--- ABOUT THIS TASK ---
Note each line of the entries that includes "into". Then copy those lines.

--- MATERIAL PROVIDED ---
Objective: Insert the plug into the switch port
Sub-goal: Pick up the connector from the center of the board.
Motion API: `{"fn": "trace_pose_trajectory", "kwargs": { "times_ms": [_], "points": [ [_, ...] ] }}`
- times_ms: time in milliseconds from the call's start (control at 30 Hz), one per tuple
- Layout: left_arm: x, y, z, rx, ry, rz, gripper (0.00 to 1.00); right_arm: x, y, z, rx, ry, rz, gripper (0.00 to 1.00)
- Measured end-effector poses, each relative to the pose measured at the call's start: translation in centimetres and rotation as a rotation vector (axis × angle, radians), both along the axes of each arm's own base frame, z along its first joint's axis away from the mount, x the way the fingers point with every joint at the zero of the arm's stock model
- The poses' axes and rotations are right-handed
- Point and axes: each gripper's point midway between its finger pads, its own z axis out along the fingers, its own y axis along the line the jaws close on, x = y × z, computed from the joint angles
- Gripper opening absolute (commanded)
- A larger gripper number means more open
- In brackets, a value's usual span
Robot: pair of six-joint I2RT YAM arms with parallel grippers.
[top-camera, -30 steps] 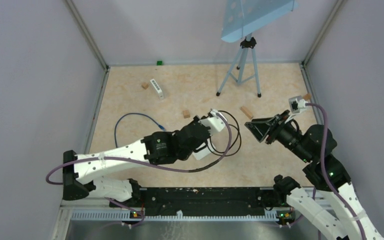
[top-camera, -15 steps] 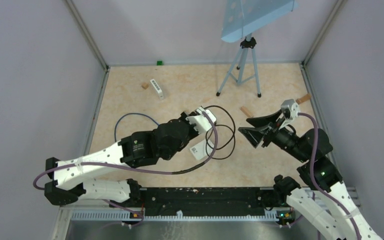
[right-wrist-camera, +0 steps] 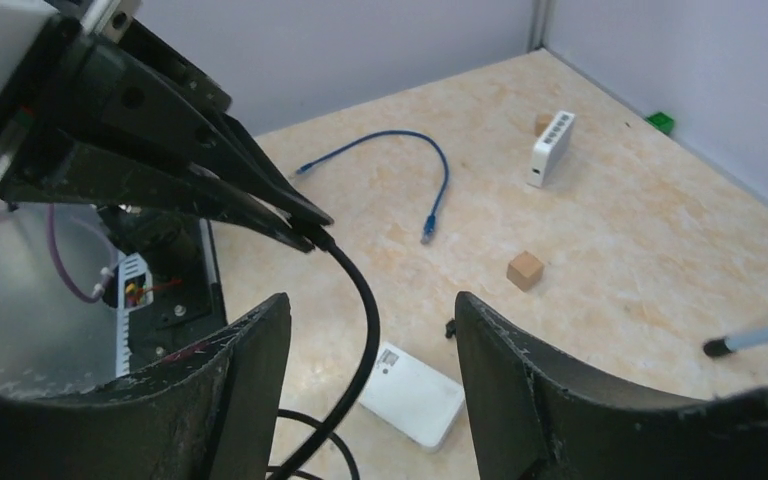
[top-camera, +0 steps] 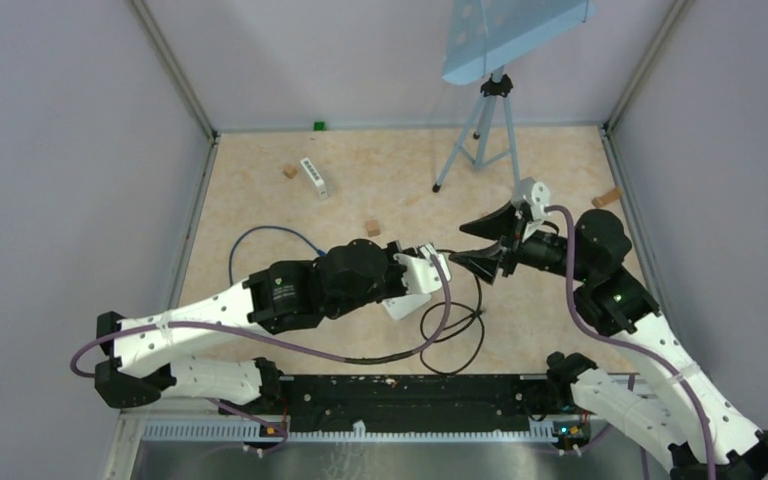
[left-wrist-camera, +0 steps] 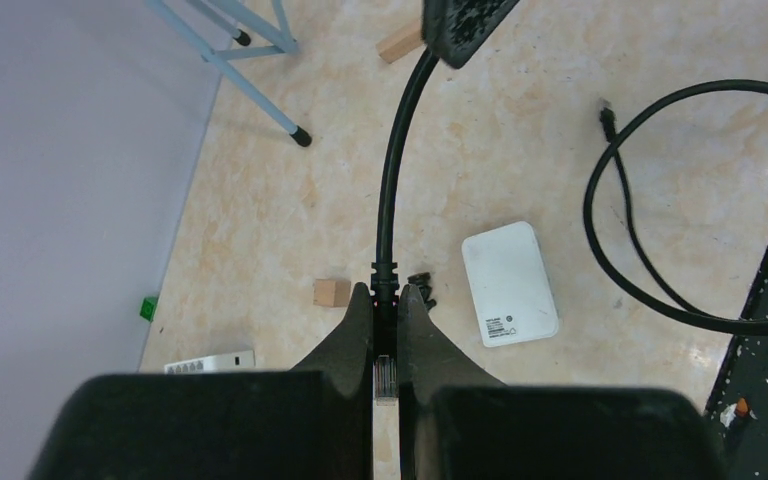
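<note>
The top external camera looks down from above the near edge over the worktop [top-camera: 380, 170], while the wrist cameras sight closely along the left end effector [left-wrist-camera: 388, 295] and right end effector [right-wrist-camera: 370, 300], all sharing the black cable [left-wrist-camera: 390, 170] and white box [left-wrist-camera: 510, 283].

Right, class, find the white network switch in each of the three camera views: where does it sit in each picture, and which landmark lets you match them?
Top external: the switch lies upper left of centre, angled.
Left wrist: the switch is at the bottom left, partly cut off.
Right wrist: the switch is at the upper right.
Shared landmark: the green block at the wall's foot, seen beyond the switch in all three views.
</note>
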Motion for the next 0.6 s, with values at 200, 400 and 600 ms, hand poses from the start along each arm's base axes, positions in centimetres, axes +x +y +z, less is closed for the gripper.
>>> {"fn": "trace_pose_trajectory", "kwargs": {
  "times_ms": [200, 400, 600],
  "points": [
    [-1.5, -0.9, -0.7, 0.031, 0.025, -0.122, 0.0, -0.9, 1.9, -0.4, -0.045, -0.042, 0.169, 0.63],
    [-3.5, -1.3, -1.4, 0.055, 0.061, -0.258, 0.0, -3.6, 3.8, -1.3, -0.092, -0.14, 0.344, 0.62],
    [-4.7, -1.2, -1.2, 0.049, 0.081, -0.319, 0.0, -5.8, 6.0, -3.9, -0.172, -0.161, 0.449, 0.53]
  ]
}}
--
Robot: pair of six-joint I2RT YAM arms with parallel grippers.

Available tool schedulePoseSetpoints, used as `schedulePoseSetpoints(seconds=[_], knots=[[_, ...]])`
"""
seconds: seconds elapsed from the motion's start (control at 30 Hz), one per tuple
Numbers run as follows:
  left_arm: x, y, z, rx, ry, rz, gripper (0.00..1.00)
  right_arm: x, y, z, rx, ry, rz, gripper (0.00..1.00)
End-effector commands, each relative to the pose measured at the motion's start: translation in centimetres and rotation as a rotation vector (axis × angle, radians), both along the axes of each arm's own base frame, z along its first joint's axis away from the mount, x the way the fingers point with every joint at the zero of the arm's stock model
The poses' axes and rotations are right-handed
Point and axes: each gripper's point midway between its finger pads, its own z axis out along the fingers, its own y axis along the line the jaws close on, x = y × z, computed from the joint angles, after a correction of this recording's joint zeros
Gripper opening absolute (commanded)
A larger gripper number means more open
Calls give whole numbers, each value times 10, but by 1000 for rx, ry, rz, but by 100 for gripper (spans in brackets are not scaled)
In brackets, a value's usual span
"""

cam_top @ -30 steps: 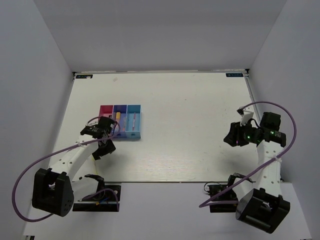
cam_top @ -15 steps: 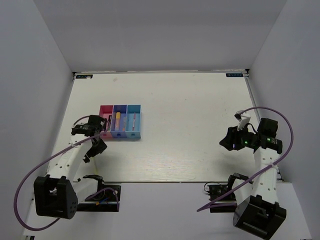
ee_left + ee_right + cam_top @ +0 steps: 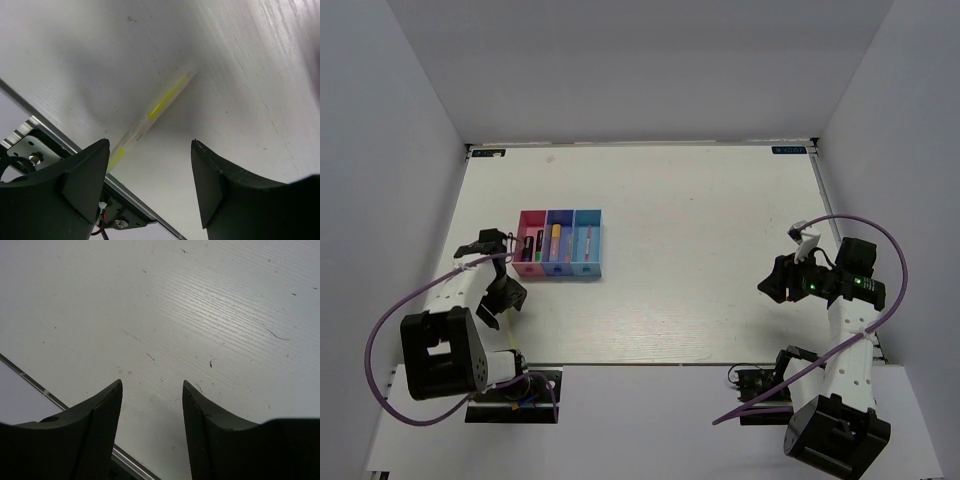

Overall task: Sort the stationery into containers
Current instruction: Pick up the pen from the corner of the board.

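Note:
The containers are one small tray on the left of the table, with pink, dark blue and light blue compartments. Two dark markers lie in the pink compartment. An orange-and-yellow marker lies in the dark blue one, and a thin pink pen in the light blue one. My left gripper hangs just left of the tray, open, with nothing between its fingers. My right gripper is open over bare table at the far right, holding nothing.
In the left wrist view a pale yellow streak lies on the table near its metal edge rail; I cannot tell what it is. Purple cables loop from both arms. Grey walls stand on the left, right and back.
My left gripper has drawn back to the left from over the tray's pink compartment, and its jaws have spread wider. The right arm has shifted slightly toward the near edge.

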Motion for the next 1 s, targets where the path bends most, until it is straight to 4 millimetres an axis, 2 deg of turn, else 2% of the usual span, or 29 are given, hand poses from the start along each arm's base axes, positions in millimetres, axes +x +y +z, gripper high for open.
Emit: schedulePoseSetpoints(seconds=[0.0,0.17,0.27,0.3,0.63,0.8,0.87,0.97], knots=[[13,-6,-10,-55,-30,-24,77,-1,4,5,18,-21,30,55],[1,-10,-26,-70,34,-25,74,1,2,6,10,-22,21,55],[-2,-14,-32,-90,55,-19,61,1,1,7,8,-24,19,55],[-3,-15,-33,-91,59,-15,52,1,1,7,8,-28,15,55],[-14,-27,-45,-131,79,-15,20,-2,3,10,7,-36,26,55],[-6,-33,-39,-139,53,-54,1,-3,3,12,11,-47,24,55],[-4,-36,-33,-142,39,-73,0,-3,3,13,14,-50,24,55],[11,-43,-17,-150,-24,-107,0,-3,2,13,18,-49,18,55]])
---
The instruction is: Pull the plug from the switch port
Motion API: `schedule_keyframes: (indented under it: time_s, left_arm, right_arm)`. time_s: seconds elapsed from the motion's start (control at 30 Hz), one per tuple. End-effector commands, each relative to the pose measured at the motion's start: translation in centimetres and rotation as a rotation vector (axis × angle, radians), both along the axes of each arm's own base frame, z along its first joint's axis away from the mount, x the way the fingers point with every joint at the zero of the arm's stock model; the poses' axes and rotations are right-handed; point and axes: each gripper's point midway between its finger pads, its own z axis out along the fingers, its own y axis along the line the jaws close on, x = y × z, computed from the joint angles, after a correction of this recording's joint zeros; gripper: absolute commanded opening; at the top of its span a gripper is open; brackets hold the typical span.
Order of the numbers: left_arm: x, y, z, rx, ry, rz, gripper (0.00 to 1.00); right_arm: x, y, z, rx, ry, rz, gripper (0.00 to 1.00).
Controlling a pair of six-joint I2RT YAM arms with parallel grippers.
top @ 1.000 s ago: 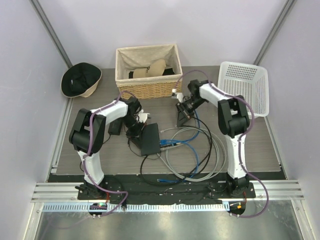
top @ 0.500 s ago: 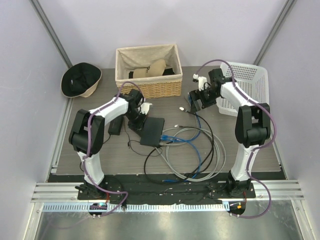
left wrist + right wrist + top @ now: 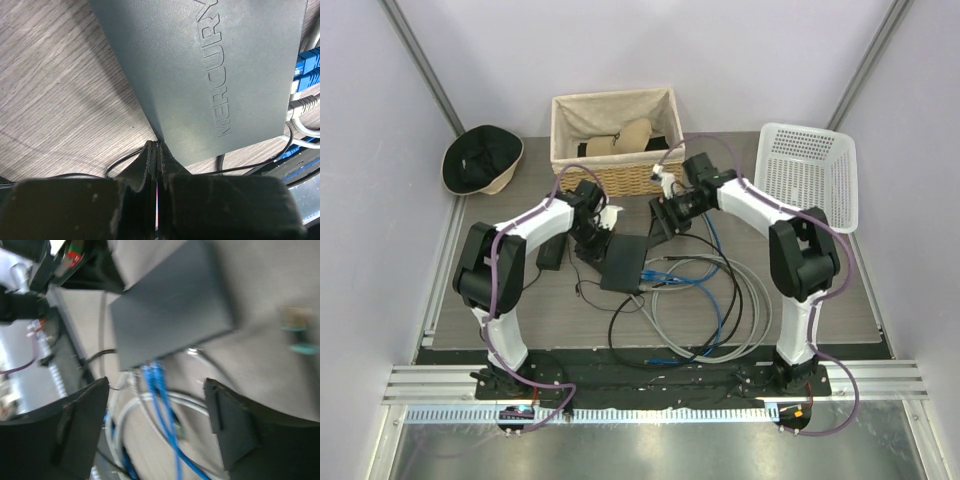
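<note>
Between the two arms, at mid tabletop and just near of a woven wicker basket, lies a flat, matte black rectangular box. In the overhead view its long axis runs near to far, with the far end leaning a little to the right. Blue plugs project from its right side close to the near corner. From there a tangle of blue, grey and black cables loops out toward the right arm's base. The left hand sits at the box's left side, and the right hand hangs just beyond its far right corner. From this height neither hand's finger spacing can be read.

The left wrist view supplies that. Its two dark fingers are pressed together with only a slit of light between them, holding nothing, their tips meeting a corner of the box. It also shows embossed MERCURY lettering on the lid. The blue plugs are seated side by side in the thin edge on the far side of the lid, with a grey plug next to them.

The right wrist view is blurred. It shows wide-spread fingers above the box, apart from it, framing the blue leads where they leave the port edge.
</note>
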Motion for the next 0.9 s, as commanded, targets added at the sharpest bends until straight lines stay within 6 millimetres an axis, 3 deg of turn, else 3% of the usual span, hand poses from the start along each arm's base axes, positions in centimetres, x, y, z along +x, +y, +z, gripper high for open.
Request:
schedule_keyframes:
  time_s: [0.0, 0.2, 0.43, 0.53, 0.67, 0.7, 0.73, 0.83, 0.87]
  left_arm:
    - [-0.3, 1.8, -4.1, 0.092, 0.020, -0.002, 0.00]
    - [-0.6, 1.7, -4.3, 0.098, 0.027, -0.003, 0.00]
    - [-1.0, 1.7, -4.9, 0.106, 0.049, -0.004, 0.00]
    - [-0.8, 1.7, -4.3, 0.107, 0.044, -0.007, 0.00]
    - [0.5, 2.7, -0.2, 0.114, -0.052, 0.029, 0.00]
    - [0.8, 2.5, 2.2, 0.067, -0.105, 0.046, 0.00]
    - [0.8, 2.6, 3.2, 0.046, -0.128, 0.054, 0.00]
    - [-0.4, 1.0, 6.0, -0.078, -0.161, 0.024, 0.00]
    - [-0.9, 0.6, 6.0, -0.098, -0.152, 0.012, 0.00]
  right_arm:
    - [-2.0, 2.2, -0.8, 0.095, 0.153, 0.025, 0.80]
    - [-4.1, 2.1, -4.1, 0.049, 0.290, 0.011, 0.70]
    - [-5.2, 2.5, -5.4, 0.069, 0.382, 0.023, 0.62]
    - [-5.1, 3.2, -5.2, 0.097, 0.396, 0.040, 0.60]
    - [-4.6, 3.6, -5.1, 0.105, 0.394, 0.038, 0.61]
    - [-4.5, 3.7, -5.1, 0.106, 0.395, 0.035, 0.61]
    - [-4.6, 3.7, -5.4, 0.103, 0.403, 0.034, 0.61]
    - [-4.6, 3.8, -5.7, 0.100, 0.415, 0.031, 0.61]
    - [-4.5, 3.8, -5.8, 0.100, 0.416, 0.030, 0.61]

--- RESPONSE AREA ---
Objective: Insert the plug into the switch port
Overall task: Sort the stationery into containers

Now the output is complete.